- [Work instructions] Which lines of the data contain the string "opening"? Copy every one of them.

- [Working data]
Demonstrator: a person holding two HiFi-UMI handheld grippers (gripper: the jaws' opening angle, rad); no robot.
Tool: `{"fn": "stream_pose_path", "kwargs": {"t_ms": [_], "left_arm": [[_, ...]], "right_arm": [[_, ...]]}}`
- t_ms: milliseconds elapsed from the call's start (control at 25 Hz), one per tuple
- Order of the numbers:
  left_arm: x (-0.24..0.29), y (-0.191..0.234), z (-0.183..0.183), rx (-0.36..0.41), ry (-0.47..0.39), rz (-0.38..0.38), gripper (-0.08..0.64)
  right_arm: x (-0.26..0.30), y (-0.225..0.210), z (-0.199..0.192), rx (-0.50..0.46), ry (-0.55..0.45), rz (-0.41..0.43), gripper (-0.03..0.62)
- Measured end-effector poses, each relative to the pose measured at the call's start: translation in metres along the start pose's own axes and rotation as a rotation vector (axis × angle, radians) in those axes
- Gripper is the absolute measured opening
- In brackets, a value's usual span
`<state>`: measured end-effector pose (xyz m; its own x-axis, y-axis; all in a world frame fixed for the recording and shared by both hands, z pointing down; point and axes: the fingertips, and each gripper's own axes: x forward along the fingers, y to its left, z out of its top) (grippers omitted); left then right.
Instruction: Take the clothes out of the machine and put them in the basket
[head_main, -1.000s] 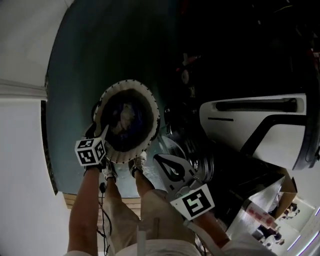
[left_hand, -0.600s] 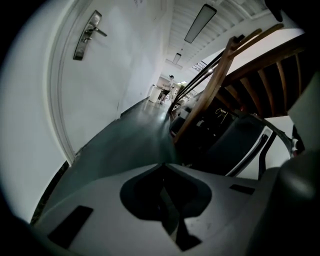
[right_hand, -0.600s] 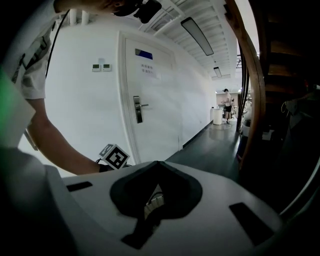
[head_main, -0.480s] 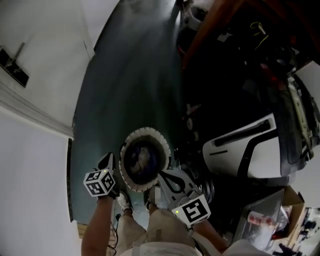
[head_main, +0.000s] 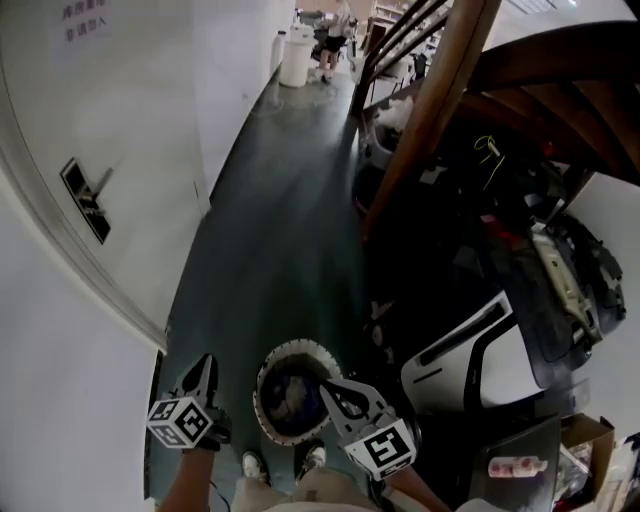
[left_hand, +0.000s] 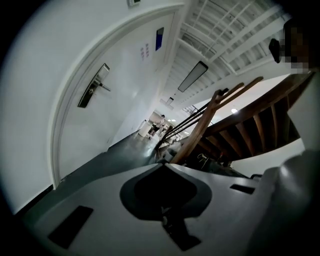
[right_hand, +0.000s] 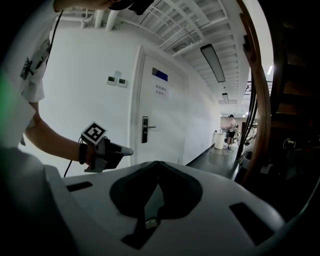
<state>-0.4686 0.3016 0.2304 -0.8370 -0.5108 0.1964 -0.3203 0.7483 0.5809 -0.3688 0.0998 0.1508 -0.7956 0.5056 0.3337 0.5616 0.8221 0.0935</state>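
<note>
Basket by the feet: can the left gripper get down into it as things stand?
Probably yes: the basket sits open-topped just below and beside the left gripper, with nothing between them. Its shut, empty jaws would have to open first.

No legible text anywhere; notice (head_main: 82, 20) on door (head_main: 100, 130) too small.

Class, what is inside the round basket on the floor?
The basket holds a crumpled heap of dark and pale clothes. What lies beneath the heap is covered, and the right gripper hides its right rim.
</note>
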Motion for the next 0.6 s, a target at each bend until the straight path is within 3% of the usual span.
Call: {"fn": "stream_pose_path", "kwargs": {"t_ms": [320,600], "left_arm": [[-0.065,-0.047,0.075,-0.005,-0.163,-0.072,0.014],[-0.104,-0.070,0.122,-0.032,-0.290,-0.118,0.014]], "right_arm": [[-0.028,0.001,0.053,-0.060,-0.078,-0.047,0.012],[-0.059,-0.024,0.084,-0.091,-0.150,-0.148,0.012]]}}
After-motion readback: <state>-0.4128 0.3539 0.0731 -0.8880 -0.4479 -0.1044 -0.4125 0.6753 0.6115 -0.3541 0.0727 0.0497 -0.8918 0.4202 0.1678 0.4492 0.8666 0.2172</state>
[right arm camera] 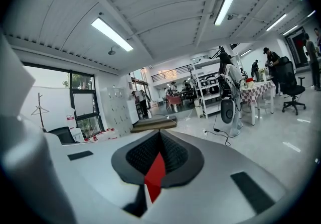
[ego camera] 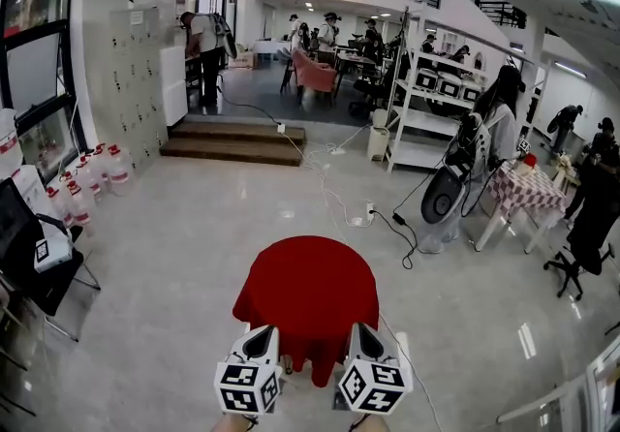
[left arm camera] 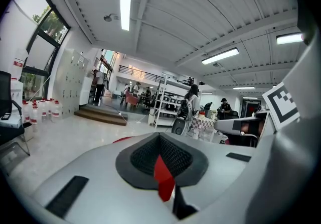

- [Solution to this exercise]
Demonstrator: a person holding two HiFi-UMI handheld grippers (gripper: the jaws' opening angle, rad); no robot.
- Gripper is the absolute measured opening

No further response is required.